[Assignment] Copy out all the lines of the data that hold the word "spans".

[Input records]
★ ★ ★ ★ ★ ★ ★

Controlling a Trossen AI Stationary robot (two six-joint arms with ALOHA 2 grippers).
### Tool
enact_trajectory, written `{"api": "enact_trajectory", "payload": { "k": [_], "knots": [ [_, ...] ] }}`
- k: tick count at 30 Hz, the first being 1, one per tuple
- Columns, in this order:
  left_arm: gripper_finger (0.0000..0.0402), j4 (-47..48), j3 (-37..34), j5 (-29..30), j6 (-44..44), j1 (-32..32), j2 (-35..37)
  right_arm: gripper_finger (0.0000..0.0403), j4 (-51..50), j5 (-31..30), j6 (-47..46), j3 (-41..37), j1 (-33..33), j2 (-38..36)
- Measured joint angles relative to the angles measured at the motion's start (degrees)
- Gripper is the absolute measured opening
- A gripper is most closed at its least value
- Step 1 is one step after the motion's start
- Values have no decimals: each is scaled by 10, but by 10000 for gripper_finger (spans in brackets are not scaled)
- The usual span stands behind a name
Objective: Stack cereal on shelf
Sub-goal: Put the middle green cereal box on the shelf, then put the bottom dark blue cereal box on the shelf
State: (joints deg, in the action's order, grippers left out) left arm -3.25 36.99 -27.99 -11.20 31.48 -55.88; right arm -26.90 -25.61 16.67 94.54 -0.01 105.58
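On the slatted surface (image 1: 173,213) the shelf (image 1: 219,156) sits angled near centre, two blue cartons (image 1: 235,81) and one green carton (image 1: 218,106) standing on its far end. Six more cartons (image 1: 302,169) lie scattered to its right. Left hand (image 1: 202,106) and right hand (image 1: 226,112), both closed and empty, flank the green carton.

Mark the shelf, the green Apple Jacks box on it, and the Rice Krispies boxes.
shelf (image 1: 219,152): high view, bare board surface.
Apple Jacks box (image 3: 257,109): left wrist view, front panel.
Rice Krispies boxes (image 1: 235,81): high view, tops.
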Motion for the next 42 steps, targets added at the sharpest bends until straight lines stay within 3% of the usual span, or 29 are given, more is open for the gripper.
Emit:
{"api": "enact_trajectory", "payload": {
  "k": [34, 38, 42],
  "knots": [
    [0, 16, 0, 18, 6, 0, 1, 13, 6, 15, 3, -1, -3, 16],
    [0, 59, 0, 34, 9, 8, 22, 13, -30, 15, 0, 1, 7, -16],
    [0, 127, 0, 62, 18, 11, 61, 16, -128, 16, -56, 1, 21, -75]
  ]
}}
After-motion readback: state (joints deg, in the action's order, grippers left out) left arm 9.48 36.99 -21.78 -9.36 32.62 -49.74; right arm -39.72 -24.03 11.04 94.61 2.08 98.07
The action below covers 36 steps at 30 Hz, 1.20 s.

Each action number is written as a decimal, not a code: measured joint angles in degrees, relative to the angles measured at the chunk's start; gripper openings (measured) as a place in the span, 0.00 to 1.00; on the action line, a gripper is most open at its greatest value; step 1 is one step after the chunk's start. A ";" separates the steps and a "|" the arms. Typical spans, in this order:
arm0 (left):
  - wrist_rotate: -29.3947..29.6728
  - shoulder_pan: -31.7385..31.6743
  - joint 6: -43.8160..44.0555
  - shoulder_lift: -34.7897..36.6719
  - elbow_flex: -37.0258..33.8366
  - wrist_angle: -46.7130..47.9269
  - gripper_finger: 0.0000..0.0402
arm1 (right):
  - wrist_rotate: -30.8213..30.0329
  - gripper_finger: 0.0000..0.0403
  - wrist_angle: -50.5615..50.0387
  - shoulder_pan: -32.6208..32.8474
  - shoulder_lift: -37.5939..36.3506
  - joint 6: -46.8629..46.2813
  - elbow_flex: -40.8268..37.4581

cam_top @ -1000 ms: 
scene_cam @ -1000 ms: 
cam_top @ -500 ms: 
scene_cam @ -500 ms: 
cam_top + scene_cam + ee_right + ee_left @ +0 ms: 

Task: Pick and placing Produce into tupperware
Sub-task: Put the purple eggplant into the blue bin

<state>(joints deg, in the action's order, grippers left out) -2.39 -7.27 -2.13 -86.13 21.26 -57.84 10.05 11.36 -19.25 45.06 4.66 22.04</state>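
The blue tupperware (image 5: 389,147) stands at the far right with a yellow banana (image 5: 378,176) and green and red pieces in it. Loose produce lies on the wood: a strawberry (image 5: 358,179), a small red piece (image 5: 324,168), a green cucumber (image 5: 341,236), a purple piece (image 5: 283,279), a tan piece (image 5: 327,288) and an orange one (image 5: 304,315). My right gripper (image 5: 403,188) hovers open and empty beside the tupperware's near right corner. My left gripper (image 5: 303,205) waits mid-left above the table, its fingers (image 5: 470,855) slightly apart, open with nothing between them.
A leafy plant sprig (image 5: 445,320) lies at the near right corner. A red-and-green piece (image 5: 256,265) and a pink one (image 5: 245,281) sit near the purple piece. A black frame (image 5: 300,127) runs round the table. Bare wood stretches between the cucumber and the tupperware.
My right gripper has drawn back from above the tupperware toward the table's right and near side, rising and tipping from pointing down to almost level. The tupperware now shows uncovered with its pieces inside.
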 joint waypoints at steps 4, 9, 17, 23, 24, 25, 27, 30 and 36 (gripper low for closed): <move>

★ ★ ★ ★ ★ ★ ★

[Response]
- Values have no decimals: each is scaled by 10, but by 10000 for gripper_finger (spans in brackets are not scaled)
Each action number is written as a decimal, not a code: measured joint angles in degrees, relative to the angles measured at the chunk's start; gripper openings (measured) as a place in the span, 0.00 to 1.00; on the action line, a gripper is most open at its greatest value; step 1 is one step after the chunk's start. A ";" separates the steps and a "|" the arms. Typical spans, in this order:

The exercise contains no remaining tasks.